Probably the main questions you need to ask yourself when identifying the most important KPIs are:
If you are a business with an online digital product for other companies, then you should probably focus on raising awareness about your brand (through promotion), but, most importantly, on keeping the existing customers. In this case, for example, Customer Acquisition Cost, Retention Rate, and Customer Lifetime Value will play a great role. Consequently, if your Customer Acquisition Cost is greater than the Customer’s Lifetime Value, then you are spending more money on each customer than generating from their purchases.

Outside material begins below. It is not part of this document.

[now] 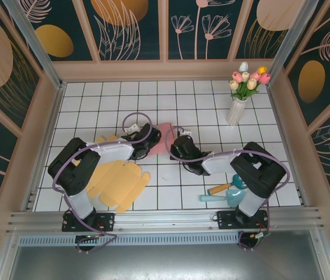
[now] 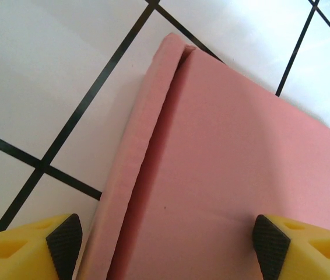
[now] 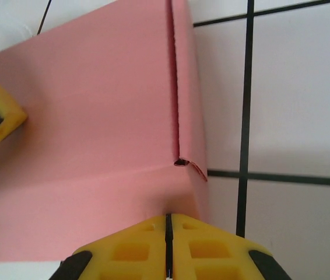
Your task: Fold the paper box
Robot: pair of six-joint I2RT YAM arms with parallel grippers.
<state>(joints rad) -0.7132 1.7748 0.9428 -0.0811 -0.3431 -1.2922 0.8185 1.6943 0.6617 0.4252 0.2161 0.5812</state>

In order for your business to be successful, you should monitor KPI and analyze them regularly. Below is a KPI monitoring checklist for you:
- Define an area for a specific KPI
- Write KPI goals for the selected metrics
- Make it known to your employees
- Track the KPI on a regular basis (for example, monthly)
- Compare the results with your set objectives
- Check whether the set KPI is actionable
- Update your KPI if needed to fit the realistic expectations
- Revise your KPIs as your business grows
One of the best ways to monitor your KPIs is to create customized KPI dashboards. More on this below.
To be most efficient and get the most use from your KPIs, it is recommended that you monitor them in real time to see how they change. If you fail to do that, it is possible that you miss some important trends (for example, you might overlook a significant drop in email open rates during weekends if you are paying attention to only weekly reports).
Of course, it is almost impossible to keep track of everything that happens in the stats across different platforms and channels. However, you can set up a number of KPI dashboards where you could track your real-time KPI performance.
Every digital marketing tool offers you some sort of analytics which comes with a custom dashboard. Social media channels like Facebook, Twitter, LinkedIn, or Instagram all have this feature. If you are using tools like Hootsuite or Buffer, it is easy to combine stats across different channels into a single dashboard.
Google Analytics, a powerful marketing analytics tool, lets you set up a customized dashboard. In it you can include all key performance indicators that matter to you, including numbers of new visitors, retention rates, acquisition costs, etc. The best thing is that you choose your KPIs yourself and keep track of them in one place.
There is a number of online services where you can take a look at some KPI dashboards and set up your own ones (of course, for money). You can check out Klipfolio for more details on many a KPI dashboard template for your real-time KPI reporting: https://www.klipfolio.com/resources/dashboard-examples/
KPIs are essential metrics to keep track of to monitor and improve your business performance. Use KPIs to see how effectively you reach your goals, what instruments are the most efficient, and what activities are generating the most revenue.
Every small business owner decides which KPIs are “key” to there company. However, it is important to monitor KPIs in different areas: operational, financial, growth, and customer KPIs. If you are a marketing director, the KPIs essential for you can be found in all of the four groups.
Just be sure that you can monitor KPIs in real-time, to ensure that you don’t miss important performance trends and productivity changes. Use customized dashboards that you can create either with Google Analytics or any of the software applications, free or paid to see how your business is performing.